Start of Dataset

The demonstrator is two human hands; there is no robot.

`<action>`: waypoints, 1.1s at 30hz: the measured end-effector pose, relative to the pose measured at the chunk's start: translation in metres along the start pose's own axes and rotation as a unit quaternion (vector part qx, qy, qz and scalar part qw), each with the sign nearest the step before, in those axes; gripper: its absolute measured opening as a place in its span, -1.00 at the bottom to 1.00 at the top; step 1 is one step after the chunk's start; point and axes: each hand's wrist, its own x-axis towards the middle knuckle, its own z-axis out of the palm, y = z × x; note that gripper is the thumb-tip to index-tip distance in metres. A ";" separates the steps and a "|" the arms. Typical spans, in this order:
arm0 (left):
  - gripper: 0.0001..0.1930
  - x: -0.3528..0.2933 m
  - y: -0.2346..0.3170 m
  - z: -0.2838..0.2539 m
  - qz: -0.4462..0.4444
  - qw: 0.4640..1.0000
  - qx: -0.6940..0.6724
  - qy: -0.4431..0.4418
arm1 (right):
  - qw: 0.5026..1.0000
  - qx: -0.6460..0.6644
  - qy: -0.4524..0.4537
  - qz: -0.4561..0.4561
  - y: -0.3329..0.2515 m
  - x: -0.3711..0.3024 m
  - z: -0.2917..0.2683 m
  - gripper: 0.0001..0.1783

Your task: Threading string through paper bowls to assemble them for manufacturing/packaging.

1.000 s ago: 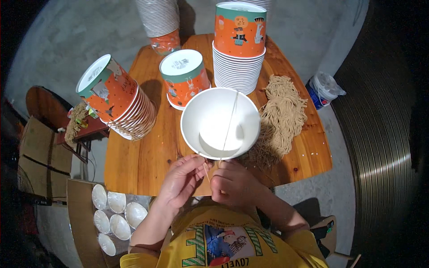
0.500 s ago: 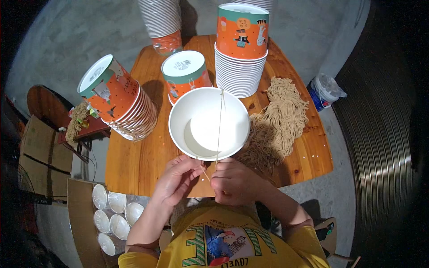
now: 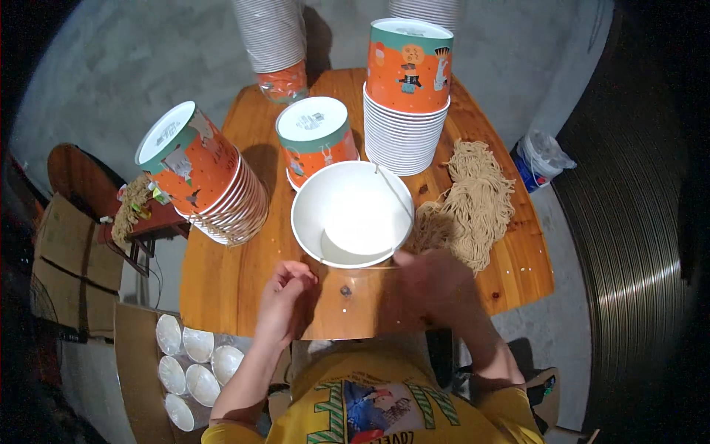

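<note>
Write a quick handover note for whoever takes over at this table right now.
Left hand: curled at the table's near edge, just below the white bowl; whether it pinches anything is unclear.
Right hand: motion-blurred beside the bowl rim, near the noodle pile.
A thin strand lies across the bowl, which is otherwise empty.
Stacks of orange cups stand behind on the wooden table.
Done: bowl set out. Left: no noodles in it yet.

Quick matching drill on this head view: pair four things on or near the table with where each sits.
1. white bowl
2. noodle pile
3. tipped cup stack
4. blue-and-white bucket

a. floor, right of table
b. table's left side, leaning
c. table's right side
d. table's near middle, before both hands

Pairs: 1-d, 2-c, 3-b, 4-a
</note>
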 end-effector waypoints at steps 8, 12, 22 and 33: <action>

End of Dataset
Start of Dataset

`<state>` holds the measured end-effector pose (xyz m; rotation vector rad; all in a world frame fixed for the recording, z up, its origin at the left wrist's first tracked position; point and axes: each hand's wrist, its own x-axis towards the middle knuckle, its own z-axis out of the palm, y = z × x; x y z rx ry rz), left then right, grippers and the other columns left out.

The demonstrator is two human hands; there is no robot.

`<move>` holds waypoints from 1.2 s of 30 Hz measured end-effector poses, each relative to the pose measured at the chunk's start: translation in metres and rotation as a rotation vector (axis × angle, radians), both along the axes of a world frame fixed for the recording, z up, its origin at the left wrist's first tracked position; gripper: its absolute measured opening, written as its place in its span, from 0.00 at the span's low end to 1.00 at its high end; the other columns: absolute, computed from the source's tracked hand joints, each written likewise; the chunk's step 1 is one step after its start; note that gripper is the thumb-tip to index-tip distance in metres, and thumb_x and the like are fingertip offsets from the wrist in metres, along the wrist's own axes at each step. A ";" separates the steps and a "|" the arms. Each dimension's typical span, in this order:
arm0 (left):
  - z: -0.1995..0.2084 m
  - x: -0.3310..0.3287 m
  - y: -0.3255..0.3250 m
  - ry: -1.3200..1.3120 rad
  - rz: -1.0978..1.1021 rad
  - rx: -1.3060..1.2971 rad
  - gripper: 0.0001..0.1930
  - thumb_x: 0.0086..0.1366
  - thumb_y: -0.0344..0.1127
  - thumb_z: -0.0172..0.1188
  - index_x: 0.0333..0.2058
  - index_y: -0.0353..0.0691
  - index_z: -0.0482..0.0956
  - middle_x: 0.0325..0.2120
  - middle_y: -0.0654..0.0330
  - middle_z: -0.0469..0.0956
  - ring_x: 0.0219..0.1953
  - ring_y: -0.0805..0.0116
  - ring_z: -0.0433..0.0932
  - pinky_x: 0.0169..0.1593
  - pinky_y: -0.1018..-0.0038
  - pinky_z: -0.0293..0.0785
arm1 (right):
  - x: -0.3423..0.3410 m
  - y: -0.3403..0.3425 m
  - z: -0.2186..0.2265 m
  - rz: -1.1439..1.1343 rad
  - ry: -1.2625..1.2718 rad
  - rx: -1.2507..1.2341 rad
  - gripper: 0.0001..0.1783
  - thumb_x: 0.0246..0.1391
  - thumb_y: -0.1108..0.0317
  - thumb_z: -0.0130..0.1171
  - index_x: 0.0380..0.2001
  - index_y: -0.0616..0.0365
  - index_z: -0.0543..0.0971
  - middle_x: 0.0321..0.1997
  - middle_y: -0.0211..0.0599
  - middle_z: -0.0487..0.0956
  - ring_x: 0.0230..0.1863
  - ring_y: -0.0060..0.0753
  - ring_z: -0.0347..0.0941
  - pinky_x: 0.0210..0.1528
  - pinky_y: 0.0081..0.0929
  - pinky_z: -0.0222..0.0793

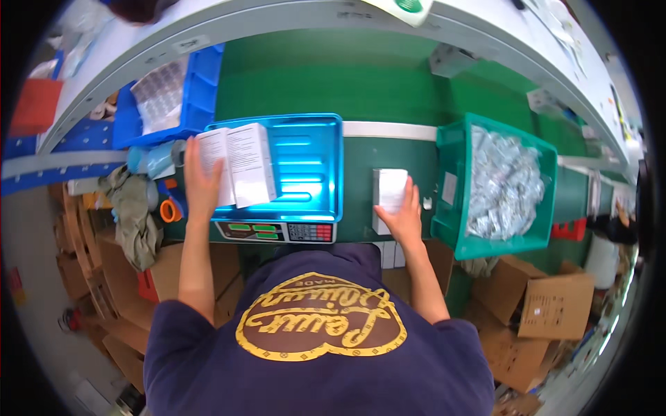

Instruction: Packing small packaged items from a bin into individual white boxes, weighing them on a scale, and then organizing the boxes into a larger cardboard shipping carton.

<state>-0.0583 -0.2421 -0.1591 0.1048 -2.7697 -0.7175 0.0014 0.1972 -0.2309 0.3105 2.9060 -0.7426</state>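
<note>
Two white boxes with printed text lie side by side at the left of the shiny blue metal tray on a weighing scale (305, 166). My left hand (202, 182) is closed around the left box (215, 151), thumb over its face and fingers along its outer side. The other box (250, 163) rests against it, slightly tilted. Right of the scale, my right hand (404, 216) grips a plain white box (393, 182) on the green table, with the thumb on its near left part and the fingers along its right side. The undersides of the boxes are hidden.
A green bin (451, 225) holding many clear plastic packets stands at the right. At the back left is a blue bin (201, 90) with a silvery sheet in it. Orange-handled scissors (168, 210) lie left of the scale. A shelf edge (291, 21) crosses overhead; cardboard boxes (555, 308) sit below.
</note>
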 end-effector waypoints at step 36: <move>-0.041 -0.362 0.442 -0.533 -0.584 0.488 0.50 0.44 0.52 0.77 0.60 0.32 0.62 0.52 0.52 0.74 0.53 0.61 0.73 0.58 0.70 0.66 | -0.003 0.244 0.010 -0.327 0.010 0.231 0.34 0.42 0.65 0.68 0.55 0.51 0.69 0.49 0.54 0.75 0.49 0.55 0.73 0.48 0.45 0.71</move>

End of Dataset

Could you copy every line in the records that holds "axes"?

`<action>`: waypoints, 1.1s at 30hz: the measured end-effector pose, relative to the pose measured at the chunk's start: translation in metres along the start pose's own axes and rotation as a unit quaternion (vector part qx, qy, qz and scalar part qw), each with the sign nearest the step before, in those axes; gripper: its absolute measured opening as a place in its span, -1.00 at the bottom to 1.00 at the top; step 1 is one step after the chunk's start; point and axes: each hand's wrist, its own x-axis towards the middle knuckle, its own z-axis out of the palm, y = z × x; note that gripper is the thumb-tip to index-tip distance in metres. A ";" separates the steps and a "|" the arms. Typical spans, in this order:
`<state>` holds the measured end-effector pose (xyz m; rotation vector rad; all in a world frame fixed for the recording, z up, its origin at the left wrist's first tracked position; point and axes: each hand's wrist, its own x-axis towards the middle knuckle, its own z-axis out of the palm, y = z × x; x y z rx ry rz), left then right, grippers and the other columns left out.
`<move>` holds waypoints from 1.2 s of 30 Hz measured end-effector poses, each relative to the pose measured at the chunk's start: translation in metres and rotation as a rotation vector (axis × angle, radians), both along the axes of a world frame fixed for the recording, z up, its origin at the left wrist's first tracked position; gripper: its absolute measured opening, written as its place in its span, from 0.00 at the span's low end to 1.00 at its high end; the other columns: absolute, computed from the source's tracked hand joints, each written likewise; the chunk's step 1 is one step after its start; note that gripper is the thumb-tip to index-tip distance in metres, and thumb_x and the like are fingertip offsets from the wrist in metres, along the wrist's own axes at each step. A ";" separates the steps and a "|" the arms. Each dimension's typical span, in this order:

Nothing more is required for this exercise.